*Task brief*
What you return should be every line of the material, unchanged.

*Information shown*
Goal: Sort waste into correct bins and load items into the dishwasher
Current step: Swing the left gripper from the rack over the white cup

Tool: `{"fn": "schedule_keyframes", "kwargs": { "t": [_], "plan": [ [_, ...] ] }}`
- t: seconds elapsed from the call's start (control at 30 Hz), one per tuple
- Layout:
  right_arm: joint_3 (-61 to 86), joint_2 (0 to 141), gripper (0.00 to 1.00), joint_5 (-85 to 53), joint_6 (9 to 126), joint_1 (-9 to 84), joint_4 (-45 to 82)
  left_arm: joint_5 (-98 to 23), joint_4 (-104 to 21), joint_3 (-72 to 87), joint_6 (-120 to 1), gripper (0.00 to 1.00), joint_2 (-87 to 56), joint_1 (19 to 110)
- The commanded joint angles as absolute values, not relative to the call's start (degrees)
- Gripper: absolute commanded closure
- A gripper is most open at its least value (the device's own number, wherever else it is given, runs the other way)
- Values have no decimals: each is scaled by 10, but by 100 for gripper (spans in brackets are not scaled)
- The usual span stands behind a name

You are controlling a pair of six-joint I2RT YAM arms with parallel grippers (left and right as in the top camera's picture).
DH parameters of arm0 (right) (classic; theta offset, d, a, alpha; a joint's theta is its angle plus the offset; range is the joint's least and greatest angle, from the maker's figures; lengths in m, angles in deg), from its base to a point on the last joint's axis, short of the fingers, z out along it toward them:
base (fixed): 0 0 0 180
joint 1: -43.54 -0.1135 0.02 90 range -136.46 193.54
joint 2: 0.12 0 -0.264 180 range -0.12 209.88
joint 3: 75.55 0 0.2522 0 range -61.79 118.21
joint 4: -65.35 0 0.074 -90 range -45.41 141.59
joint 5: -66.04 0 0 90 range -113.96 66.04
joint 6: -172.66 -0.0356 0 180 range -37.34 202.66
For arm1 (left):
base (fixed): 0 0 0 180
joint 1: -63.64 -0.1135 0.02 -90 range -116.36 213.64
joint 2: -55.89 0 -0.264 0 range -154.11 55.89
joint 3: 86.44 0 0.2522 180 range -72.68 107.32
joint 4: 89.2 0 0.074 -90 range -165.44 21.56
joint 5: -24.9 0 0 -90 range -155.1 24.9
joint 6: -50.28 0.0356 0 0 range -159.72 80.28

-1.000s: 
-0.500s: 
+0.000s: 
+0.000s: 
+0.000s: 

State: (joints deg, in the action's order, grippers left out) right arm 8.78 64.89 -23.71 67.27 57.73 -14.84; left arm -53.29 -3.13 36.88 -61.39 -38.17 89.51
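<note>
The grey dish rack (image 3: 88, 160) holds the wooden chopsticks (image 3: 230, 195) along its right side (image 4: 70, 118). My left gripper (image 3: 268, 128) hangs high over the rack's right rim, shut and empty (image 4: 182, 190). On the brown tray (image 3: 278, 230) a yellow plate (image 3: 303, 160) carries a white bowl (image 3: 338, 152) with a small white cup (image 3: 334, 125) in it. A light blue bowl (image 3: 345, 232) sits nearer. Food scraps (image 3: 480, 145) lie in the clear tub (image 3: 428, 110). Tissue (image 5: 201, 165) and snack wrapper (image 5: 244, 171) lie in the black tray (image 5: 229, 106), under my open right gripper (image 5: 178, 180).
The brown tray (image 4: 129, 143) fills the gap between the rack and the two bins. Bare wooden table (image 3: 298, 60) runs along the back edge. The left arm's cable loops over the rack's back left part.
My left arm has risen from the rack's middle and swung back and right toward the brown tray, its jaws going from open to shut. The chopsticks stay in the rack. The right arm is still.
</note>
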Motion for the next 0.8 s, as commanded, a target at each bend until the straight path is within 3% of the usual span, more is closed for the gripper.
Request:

*Task solution*
Goal: Sort waste into correct bins and load items into the dishwasher
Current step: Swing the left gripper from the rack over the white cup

Tool: `{"fn": "schedule_keyframes", "kwargs": { "t": [_], "plan": [ [_, ...] ] }}`
- t: seconds elapsed from the call's start (control at 30 Hz), one per tuple
- Layout:
  right_arm: joint_3 (-61 to 86), joint_2 (0 to 141), gripper (0.00 to 1.00), joint_5 (-85 to 53), joint_6 (9 to 126), joint_1 (-9 to 84), joint_4 (-45 to 82)
  left_arm: joint_5 (-98 to 23), joint_4 (-104 to 21), joint_3 (-72 to 87), joint_6 (-120 to 1), gripper (0.00 to 1.00), joint_2 (-87 to 56), joint_1 (19 to 110)
- The commanded joint angles as absolute values, not relative to the call's start (degrees)
- Gripper: absolute commanded closure
- A gripper is most open at its least value (the device's own number, wherever else it is given, runs the other way)
- Values have no decimals: each is scaled by 10, but by 100 for gripper (spans in brackets are not scaled)
- The usual span stands behind a name

You are controlling a pair of six-joint I2RT YAM arms with parallel grippers (left and right as in the top camera's picture).
DH parameters of arm0 (right) (classic; theta offset, d, a, alpha; a joint's theta is its angle plus the offset; range is the joint's least and greatest angle, from the maker's figures; lengths in m, angles in deg), from its base to a point on the last joint's axis, short of the fingers, z out along it toward them:
base (fixed): 0 0 0 180
joint 1: -43.54 -0.1135 0.02 90 range -136.46 193.54
joint 2: 0.12 0 -0.264 180 range -0.12 209.88
joint 3: 75.55 0 0.2522 0 range -61.79 118.21
joint 4: -65.35 0 0.074 -90 range -45.41 141.59
joint 5: -66.04 0 0 90 range -113.96 66.04
joint 6: -172.66 -0.0356 0 180 range -37.34 202.66
For arm1 (left):
base (fixed): 0 0 0 180
joint 1: -63.64 -0.1135 0.02 -90 range -116.36 213.64
joint 2: -55.89 0 -0.264 0 range -154.11 55.89
joint 3: 86.44 0 0.2522 180 range -72.68 107.32
joint 4: 89.2 0 0.074 -90 range -165.44 21.56
joint 5: -24.9 0 0 -90 range -155.1 24.9
joint 6: -50.28 0.0356 0 0 range -159.72 80.28

-1.000s: 
-0.500s: 
+0.000s: 
+0.000s: 
+0.000s: 

State: (joints deg, in the action's order, grippers left out) right arm 8.78 64.89 -23.71 67.27 57.73 -14.84; left arm -53.29 -3.13 36.88 -61.39 -38.17 89.51
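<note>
The grey dish rack (image 3: 88, 160) holds the wooden chopsticks (image 3: 230, 195) along its right side (image 4: 70, 118). My left gripper (image 3: 268, 128) hangs high over the rack's right rim, shut and empty (image 4: 182, 190). On the brown tray (image 3: 278, 230) a yellow plate (image 3: 303, 160) carries a white bowl (image 3: 338, 152) with a small white cup (image 3: 334, 125) in it. A light blue bowl (image 3: 345, 232) sits nearer. Food scraps (image 3: 480, 145) lie in the clear tub (image 3: 428, 110). Tissue (image 5: 201, 165) and snack wrapper (image 5: 244, 171) lie in the black tray (image 5: 229, 106), under my open right gripper (image 5: 178, 180).
The brown tray (image 4: 129, 143) fills the gap between the rack and the two bins. Bare wooden table (image 3: 298, 60) runs along the back edge. The left arm's cable loops over the rack's back left part.
My left arm has risen from the rack's middle and swung back and right toward the brown tray, its jaws going from open to shut. The chopsticks stay in the rack. The right arm is still.
</note>
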Motion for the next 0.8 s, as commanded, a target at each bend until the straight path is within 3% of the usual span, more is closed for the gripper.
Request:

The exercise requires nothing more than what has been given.